TASK STATEMENT:
Return only that part of the material below which starts with the line containing "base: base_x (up" and goes on through the line containing "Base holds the", restated exactly.

[[ DATASET SECTION open ]]

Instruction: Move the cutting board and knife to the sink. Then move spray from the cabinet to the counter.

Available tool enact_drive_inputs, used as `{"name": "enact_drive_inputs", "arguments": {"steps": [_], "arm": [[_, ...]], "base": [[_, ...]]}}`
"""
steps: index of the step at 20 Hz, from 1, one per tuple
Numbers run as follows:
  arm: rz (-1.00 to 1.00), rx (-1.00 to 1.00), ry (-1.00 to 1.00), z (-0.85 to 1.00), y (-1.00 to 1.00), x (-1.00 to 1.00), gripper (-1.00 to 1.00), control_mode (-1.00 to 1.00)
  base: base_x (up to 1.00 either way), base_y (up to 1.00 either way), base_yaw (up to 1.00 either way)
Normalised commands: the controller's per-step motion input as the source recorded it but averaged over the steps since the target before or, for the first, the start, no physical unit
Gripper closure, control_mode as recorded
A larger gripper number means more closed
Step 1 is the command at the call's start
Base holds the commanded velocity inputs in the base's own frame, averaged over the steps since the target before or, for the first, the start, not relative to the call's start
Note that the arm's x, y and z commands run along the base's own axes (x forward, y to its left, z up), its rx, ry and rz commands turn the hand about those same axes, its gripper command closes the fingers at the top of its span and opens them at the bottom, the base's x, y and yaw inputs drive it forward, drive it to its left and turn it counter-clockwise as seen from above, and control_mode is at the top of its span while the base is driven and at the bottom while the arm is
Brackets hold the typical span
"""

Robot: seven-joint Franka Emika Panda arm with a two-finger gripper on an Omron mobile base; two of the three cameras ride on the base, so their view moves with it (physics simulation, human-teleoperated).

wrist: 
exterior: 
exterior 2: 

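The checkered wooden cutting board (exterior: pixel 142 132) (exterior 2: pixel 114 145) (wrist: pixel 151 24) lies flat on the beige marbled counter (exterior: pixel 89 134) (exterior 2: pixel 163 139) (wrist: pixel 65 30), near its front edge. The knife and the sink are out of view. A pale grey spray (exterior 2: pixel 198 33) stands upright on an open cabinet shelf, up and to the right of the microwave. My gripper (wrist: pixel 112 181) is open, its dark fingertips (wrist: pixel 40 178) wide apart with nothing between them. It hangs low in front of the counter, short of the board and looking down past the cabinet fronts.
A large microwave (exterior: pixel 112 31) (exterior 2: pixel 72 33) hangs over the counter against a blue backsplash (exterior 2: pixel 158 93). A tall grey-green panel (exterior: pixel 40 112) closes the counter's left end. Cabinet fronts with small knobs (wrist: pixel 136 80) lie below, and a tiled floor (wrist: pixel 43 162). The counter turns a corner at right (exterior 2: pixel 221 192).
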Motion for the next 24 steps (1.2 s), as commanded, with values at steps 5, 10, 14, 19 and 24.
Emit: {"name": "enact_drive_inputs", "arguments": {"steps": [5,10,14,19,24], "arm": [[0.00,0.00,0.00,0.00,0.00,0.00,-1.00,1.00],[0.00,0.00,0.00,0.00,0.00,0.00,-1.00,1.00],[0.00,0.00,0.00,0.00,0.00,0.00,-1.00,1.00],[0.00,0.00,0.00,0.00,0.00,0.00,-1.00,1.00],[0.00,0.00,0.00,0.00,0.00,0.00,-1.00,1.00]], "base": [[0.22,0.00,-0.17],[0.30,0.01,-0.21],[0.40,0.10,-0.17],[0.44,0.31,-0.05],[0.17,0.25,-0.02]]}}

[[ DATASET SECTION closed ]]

WRITTEN ANSWER:
  base: base_x (up to 1.00 either way), base_y (up to 1.00 either way), base_yaw (up to 1.00 either way)
Normalised commands: the controller's per-step motion input as the source recorded it but averaged over the steps since the target before or, for the first, the start, no physical unit
Gripper closure, control_mode as recorded
A larger gripper number means more closed
Step 1 is the command at the call's start
Base holds the commanded velocity inputs in the base's own frame, averaged over the steps since the target before or, for the first, the start, not relative to the call's start

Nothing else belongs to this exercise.